=== Collected data ===

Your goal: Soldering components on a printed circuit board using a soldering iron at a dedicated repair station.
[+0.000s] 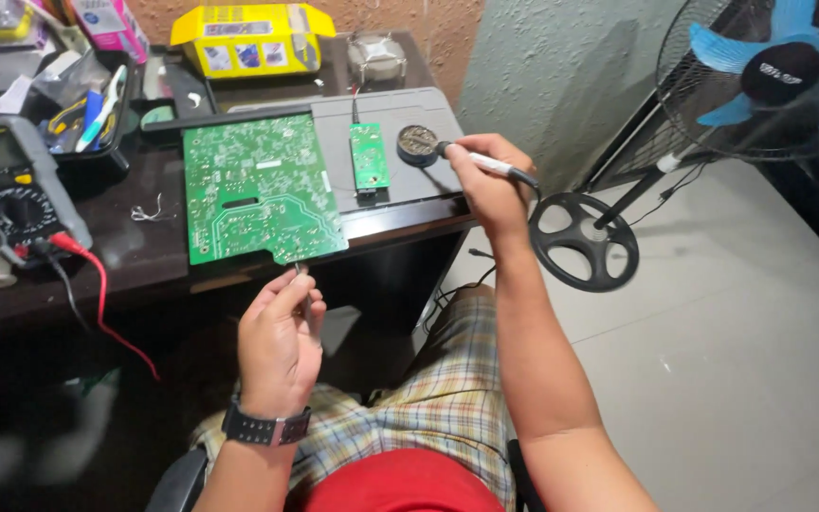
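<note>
My right hand (487, 180) grips a soldering iron (485, 162), its tip resting in a small round tin (418, 144) on a grey mat (400, 180). My left hand (280, 337), with a dark watch on the wrist, pinches a thin piece of solder wire (303, 284) just below the near edge of a large green circuit board (258, 187). A small green circuit board (368, 157) lies on the mat, left of the tin.
A multimeter (7, 185) with red and black leads sits at the desk's left. A yellow box (250, 40) and a tool case (87, 109) stand at the back. A standing fan (760, 76) with its round base (583, 240) is on the floor to the right.
</note>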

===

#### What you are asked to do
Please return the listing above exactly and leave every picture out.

#### Response box
Your goal: Soldering components on a printed circuit board using a soldering iron at a dedicated repair station.
[+0.000s] 
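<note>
My right hand (487, 180) grips a soldering iron (485, 162), its tip resting in a small round tin (418, 144) on a grey mat (400, 180). My left hand (280, 337), with a dark watch on the wrist, pinches a thin piece of solder wire (303, 284) just below the near edge of a large green circuit board (258, 187). A small green circuit board (368, 157) lies on the mat, left of the tin.
A multimeter (7, 185) with red and black leads sits at the desk's left. A yellow box (250, 40) and a tool case (87, 109) stand at the back. A standing fan (760, 76) with its round base (583, 240) is on the floor to the right.
</note>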

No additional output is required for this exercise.